**ABOUT THIS TASK**:
Lines below starting with the line with "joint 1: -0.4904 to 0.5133" and going on through the line with "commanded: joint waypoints" must be output exactly; the rest of the records must be left out.

========================================

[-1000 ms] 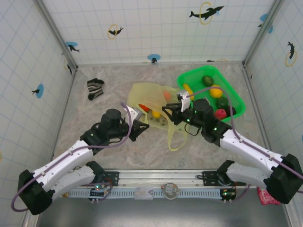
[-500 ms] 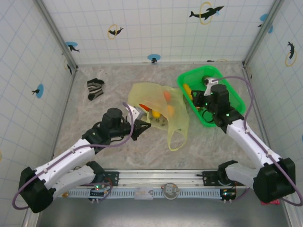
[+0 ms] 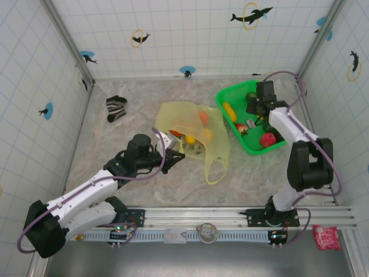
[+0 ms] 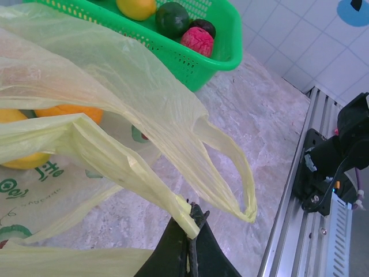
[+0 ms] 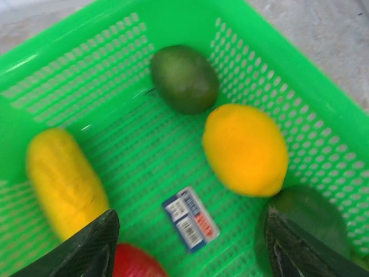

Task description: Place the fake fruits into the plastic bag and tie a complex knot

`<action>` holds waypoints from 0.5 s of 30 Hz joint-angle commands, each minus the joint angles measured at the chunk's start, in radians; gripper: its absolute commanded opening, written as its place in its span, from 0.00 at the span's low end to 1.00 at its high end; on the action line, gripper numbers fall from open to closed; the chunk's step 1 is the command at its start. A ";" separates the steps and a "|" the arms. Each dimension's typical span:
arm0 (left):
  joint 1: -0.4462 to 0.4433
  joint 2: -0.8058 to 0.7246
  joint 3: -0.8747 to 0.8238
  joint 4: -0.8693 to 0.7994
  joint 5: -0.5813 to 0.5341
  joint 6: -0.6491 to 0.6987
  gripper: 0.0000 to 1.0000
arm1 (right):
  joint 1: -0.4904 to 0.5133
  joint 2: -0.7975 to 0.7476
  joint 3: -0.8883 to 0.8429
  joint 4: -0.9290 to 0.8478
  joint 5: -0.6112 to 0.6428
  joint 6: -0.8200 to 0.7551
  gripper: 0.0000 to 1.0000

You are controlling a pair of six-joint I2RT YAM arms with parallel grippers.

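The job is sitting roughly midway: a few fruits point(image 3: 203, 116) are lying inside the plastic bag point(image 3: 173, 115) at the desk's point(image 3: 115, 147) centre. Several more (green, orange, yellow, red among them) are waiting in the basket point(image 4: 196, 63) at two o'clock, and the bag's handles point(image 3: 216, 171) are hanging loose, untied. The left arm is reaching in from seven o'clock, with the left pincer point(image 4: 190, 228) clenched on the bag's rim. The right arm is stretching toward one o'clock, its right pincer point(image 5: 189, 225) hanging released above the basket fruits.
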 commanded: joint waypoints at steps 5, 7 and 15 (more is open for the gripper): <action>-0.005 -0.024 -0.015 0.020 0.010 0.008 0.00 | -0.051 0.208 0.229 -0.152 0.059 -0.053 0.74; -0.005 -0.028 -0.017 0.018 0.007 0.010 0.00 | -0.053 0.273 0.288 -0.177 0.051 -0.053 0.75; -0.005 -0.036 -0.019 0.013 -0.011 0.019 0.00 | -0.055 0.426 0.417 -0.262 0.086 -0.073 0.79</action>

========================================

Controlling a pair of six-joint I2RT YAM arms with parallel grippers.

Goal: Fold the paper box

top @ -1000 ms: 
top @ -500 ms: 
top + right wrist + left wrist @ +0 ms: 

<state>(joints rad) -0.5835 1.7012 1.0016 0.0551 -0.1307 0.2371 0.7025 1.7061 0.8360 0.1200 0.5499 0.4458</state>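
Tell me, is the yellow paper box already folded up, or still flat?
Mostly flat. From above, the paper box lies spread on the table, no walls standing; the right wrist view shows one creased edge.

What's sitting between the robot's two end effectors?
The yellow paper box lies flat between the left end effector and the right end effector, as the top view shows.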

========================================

**COMPLETED TASK**:
  joint 1: -0.4904 to 0.5133
  joint 2: -0.7975 to 0.7476
  joint 3: -0.8883 to 0.8429
  joint 4: -0.9290 to 0.8478
  joint 5: -0.6112 to 0.6428
  joint 6: -0.8200 to 0.7551
  gripper: 0.0000 to 1.0000

You are controlling a pair of six-joint I2RT YAM arms with parallel grippers.

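The job is sitting roughly midway: a few fruits point(image 3: 203, 116) are lying inside the plastic bag point(image 3: 173, 115) at the desk's point(image 3: 115, 147) centre. Several more (green, orange, yellow, red among them) are waiting in the basket point(image 4: 196, 63) at two o'clock, and the bag's handles point(image 3: 216, 171) are hanging loose, untied. The left arm is reaching in from seven o'clock, with the left pincer point(image 4: 190, 228) clenched on the bag's rim. The right arm is stretching toward one o'clock, its right pincer point(image 5: 189, 225) hanging released above the basket fruits.
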 commanded: joint waypoints at steps 5, 7 and 15 (more is open for the gripper): <action>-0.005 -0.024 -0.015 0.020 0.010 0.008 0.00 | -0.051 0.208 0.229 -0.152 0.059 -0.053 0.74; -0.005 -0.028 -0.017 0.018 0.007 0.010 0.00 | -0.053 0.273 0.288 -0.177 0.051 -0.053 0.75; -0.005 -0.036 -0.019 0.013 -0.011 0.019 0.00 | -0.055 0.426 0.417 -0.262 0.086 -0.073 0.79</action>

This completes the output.